Routine is very important

Like children, I believe that dogs thrive when they have a routine and daily/weekly schedule that they can count on.  This routine gives them confidence and comfort and caters to their necessities of life.

So what things should you include in your dog’s routine?

Sleep time :  Although sleep requirements differ over the lifetime of your dog and there are also breed differences as far as sleep requirements, the general rule of thumb is that dogs require 16 to 18 hours of sleep per day.  Like you, dogs will benefit from periods where they are left quietly to sleep without disturbance.  In most homes, the dog will have a sleep period that coincides with its family.  However, they will also need time during the day to sleep.  If you work outside of the home, your dog will sleep for a good period of time when you are away.  If you are at home during the day, either by yourself or with children and others in the house, I recommend that you either crate train your dog to give them quiet time or allow your dog the chance to define their special quiet place.  Make an effort during the day to leave your dog undisturbed so they can sleep.

Water:  Your dog should have clean water available at all times during the day.  Keep the water bowl clean and change the water daily.

Food:  “You are what you eat” applies to dogs as well as humans.  Ensure your dog has a good quality diet (some owners choose a raw diet while others prefer a ready-made commercial food).   I prefer a twice daily feeding schedule and larger breeds will need this to help manage against bloat.  Some owners only feed once per day.  Don’t forget to include treats in calculating your dog’s daily ration.

Toilet time:  Most dogs need to urinate or defecate at least every 6-8 hours.  If you leave your dog inside when you are at work, you will need to consider their toileting needs.   When I am going out for the day, for example, Daisy gets a walk before I got out.  I am then more confident that she will be comfortable for when I am away.
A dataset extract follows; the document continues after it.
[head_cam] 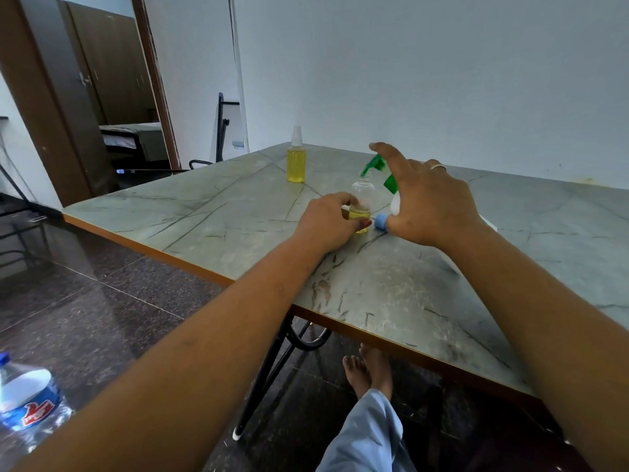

Play:  Just like us and our children, dogs need a time to play.  This gives them mental and physical stimulation.  Choose toys appropriate for your dog’s temperament, set up play times with other dogs, go to the dog park to meet other dogs or consider doggie daycare.   Arrange for a pet sitter to walk your dog during the day.  There are many options for creating healthy and happy playtime for your dog.

A safe place:   The den instinct is still there in our domesticated dogs.  Make your home the safe place your dog deserves.    Ensure food, drugs, and household chemicals are kept out of reach of your dog.  Make sure your dog has its own place within the home (bed/crate or both!).

If circumstances change (such as what has occurred in Christchurch with changes to routine because of the earthquake and different work requirements), make a new routine for your dog.  Dogs are able to accommodate short-term changes or interruptions to their schedule, but their behaviour and stress levels will change if you don’t find a new routine for them to follow.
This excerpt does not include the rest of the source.